A selection of quotations from films starring Jennifer Connelly. Answers next issue or from the regular address. Last issue's quotations from films starring Maggie Smith were:


^ WEIRD WORLD NEWS

Strange stories from around the world, some of which might be true...

IN BRIEF: The earthquake that hit northwest England and other recent events including a mysterious beam of light (later acribed to a satellite launch) seen over the sea have reignited suggestions that Britain has its own "Bermuda Triangle" stretching between Wigtown in Dumfries and Galloway, Robin Hood's Bay in North Yorkshire and Llay in North Wales. [If so, the Irregular office happens to be within it... -Ed] ● A giant golden statue of a naked Roman gladiator, originally used to promote the 2000 film Gladiator has been put up on the roof of a shop in Wigan. The 30'- (9m)-high statue used to stand outside the shop but was taken down after the local council received complaints and banned it in 2022. Local reaction to its return has been positive. ● An unnamed man using a cheap metal detector in Victoria, Australia, has discovered a 10lb (4.5kg) rock containing about 5.7lb (2.6kg) of gold, valued at AU$240,600 (£12,350; $160,000). ● Heathrow Express has teamed with Loved Before - a "sustainable soft toy adoption agency" - to launch Operation Teddy Rescue, aimed at helping return teddy bears and other soft toys lost while travelling, with their owners. ● A 30' 9"- (9.38m)-long 8' 1"- (2.46m)-tall piece of driftwood shaped like a large lizard that had been given googly eyes, a tongue and green spikes and dubbed Lizzy the Logness Monster has been washed away from her home on Porthcawl, Bridgend, beach, by stormy weather. She had become an informal mascot for the town. ● For the second time in two weeks a large chunk of the Internet went down, this time due to an outage at Cloudflare, a company that protects sites from distributed denial of service attacks among other things. The outage was caused by a badly implemented update rather than an attack. ● Three-year-old Sargawya Singh Kushwaha, from the Indian state of Madhya Pradesh, has become the youngest person in chess history to earn an official Fide chess rating. ● Network Rail halted train services across a bridge in Lancaster after last week's earthquake after a picture showing major damage to the structure was posted online. The picture was later discovered to have been generated using AI, and the rail services across the bridge were restored.


^ OBITUARIES

Ginger tabby cat Nala (unofficial station cat at Stevenage railway station and Internet celebrity, 5 or 6), author Sophie Kinsella (The Shopaholic series, The Undomestic Goddess, What Does It Feel Like?, 55), photographer Martin Parr (The Last Resort, Small World, Common Sense, 73), actor Cary-Hiroyuki Tagawa (Licence to Kill, Mortal Kombat, Rising Sun, 75), elephant conservationist Iain Douglas-Hamilton (research into poaching helped lead to the international ivory trade ban, ambassador for the conservation charity Tusk, founded Save the Elephants, 83), guitarist and songwriter Steve Cropper (Booker T. and the M.G.'s, co-wrote "Sittin' on the Dock of the Bay" and "In the Midnight Hour", 84), architect Frank Genry (The Guggenheim Museum [Bilbao], The Dancing House [Prague], The Louis Vuitton Foundation [Paris], 96).

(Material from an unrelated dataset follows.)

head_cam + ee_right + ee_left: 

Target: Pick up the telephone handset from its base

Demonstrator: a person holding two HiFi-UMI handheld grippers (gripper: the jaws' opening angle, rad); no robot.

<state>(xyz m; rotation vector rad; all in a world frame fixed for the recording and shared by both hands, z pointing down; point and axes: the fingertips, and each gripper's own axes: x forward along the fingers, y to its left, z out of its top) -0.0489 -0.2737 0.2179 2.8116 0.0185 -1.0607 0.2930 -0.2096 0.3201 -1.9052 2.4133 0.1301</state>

^ DUMBLEDORE BEAR'S LOTTERY PREDICTOR!

Dumbledore Bear, our in-house psychic predicts that the following numbers will be lucky:
1, 7, 14, 37, 44, 46
[UK National Lottery, number range 1-59]
You can get your very own prediction at http://www.simonlamont.co.uk/tfir/dumbledore.htm.


^ AND FINALLY...

    The teacher was discussing Christmas with the class. "Who is looking forward to Santa's visit on Christmas Eve," she asked.
    Little James put his hand up. "Santa isn't real, Miss. It's just Mummy and Daddy!"
    The rest of the class stared at him in shock, then Little Jennifer put her hand up. "Yes, Little Jennifer?"
    "Miss, he's disrepecting my religious beliefs!"